Given information Start Marker

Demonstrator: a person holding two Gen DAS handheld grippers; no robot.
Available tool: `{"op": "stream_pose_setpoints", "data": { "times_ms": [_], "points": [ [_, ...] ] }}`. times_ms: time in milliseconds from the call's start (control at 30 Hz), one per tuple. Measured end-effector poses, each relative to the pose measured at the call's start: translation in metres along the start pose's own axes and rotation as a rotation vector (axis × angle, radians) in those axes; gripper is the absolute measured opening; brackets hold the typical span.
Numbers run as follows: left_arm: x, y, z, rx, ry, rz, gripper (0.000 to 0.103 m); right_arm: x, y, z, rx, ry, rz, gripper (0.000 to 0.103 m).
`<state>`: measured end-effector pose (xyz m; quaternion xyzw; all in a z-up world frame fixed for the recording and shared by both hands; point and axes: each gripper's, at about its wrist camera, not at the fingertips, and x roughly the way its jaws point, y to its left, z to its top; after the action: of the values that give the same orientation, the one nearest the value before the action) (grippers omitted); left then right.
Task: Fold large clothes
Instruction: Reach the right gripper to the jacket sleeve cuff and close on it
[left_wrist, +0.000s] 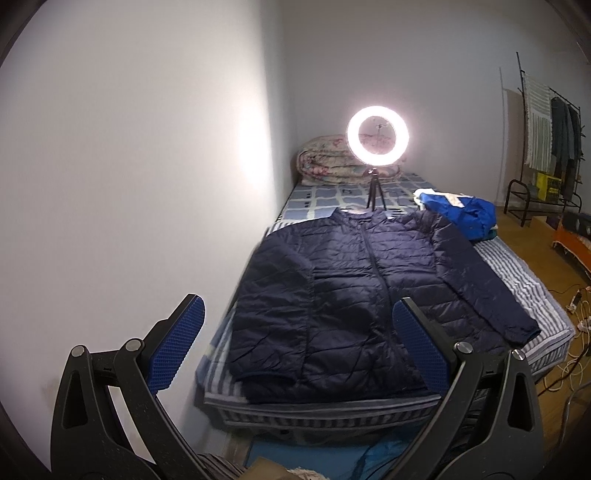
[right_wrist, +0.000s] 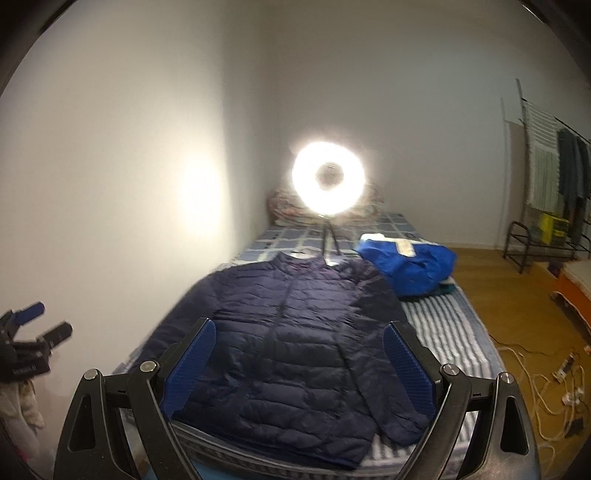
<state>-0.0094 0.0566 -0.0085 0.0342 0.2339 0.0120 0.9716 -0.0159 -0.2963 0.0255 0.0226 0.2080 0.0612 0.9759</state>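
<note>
A navy quilted puffer jacket (left_wrist: 354, 291) lies flat and zipped on the bed (left_wrist: 532, 291), collar at the far end, both sleeves spread along its sides. It also shows in the right wrist view (right_wrist: 295, 339). My left gripper (left_wrist: 299, 332) is open and empty, held in the air before the jacket's hem. My right gripper (right_wrist: 299, 354) is open and empty, also held before the hem. The left gripper also shows at the left edge of the right wrist view (right_wrist: 37, 325).
A lit ring light (left_wrist: 376, 136) on a small tripod stands on the bed past the collar. A blue garment (left_wrist: 461, 210) lies at the bed's right edge. A rolled quilt (left_wrist: 328, 162) sits at the head. A clothes rack (left_wrist: 550, 147) and floor cables (right_wrist: 539, 384) are right. The wall runs along the left.
</note>
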Motion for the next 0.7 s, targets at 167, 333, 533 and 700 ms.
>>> {"op": "stream_pose_setpoints", "data": {
  "times_ms": [167,333,533,700],
  "points": [
    [-0.001,0.023,-0.010,-0.010,-0.003,0.007,0.103,0.035,0.035,0.013,-0.027,0.005,0.101,0.087],
    [-0.001,0.040,-0.015,-0.011,-0.002,0.023,0.103,0.079,0.073,0.016,-0.081,0.068,0.258,0.075],
    [-0.002,0.063,-0.023,-0.044,0.019,0.042,0.103,0.124,0.135,0.004,-0.262,0.139,0.435,0.068],
    [-0.008,0.086,-0.032,-0.108,0.040,0.100,0.103,0.174,0.179,-0.018,-0.329,0.251,0.591,0.065]
  ]
}}
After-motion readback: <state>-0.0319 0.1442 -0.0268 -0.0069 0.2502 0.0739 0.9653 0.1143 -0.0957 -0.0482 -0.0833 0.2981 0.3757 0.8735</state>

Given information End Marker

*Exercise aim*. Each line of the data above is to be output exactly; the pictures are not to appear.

*Output of the task*.
Demonstrator: a person holding two Gen DAS handheld grippers; no robot.
Available tool: `{"op": "stream_pose_setpoints", "data": { "times_ms": [_], "points": [ [_, ...] ] }}`. times_ms: time in milliseconds from the call's start (control at 30 Hz), one per tuple. Measured end-effector poses, each relative to the pose measured at the call's start: translation in metres along the start pose's own axes and rotation as a rotation vector (axis × angle, radians) in those axes; gripper is the absolute measured opening; brackets hold the typical span.
Numbers run as follows: left_arm: x, y, z, rx, ry, rz, gripper (0.000 to 0.103 m); right_arm: x, y, z, rx, ry, rz, gripper (0.000 to 0.103 m).
`<state>`: measured end-effector pose (xyz m; quaternion xyzw; all in a z-up world frame fixed for the recording and shared by both hands; point and axes: each gripper's, at about its wrist camera, not at the fingertips, and x roughly the way its jaws point, y to its left, z to its top; after the action: of the values that give the same orientation, the one nearest the value before the action) (grippers omitted); left then right.
Task: Fold large clothes
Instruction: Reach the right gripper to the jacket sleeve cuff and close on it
[left_wrist, +0.000s] 
[right_wrist, +0.000s] 
<state>-0.0094 0.0566 -0.0085 0.0342 0.2339 0.0120 0.9716 -0.0159 -0.2963 0.0255 0.0226 0.2080 0.0612 0.9759</state>
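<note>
A navy quilted puffer jacket (left_wrist: 354, 291) lies flat and zipped on the bed (left_wrist: 532, 291), collar at the far end, both sleeves spread along its sides. It also shows in the right wrist view (right_wrist: 295, 339). My left gripper (left_wrist: 299, 332) is open and empty, held in the air before the jacket's hem. My right gripper (right_wrist: 299, 354) is open and empty, also held before the hem. The left gripper also shows at the left edge of the right wrist view (right_wrist: 37, 325).
A lit ring light (left_wrist: 376, 136) on a small tripod stands on the bed past the collar. A blue garment (left_wrist: 461, 210) lies at the bed's right edge. A rolled quilt (left_wrist: 328, 162) sits at the head. A clothes rack (left_wrist: 550, 147) and floor cables (right_wrist: 539, 384) are right. The wall runs along the left.
</note>
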Motion for the next 0.7 s, targets at 167, 333, 533 and 700 ms.
>>> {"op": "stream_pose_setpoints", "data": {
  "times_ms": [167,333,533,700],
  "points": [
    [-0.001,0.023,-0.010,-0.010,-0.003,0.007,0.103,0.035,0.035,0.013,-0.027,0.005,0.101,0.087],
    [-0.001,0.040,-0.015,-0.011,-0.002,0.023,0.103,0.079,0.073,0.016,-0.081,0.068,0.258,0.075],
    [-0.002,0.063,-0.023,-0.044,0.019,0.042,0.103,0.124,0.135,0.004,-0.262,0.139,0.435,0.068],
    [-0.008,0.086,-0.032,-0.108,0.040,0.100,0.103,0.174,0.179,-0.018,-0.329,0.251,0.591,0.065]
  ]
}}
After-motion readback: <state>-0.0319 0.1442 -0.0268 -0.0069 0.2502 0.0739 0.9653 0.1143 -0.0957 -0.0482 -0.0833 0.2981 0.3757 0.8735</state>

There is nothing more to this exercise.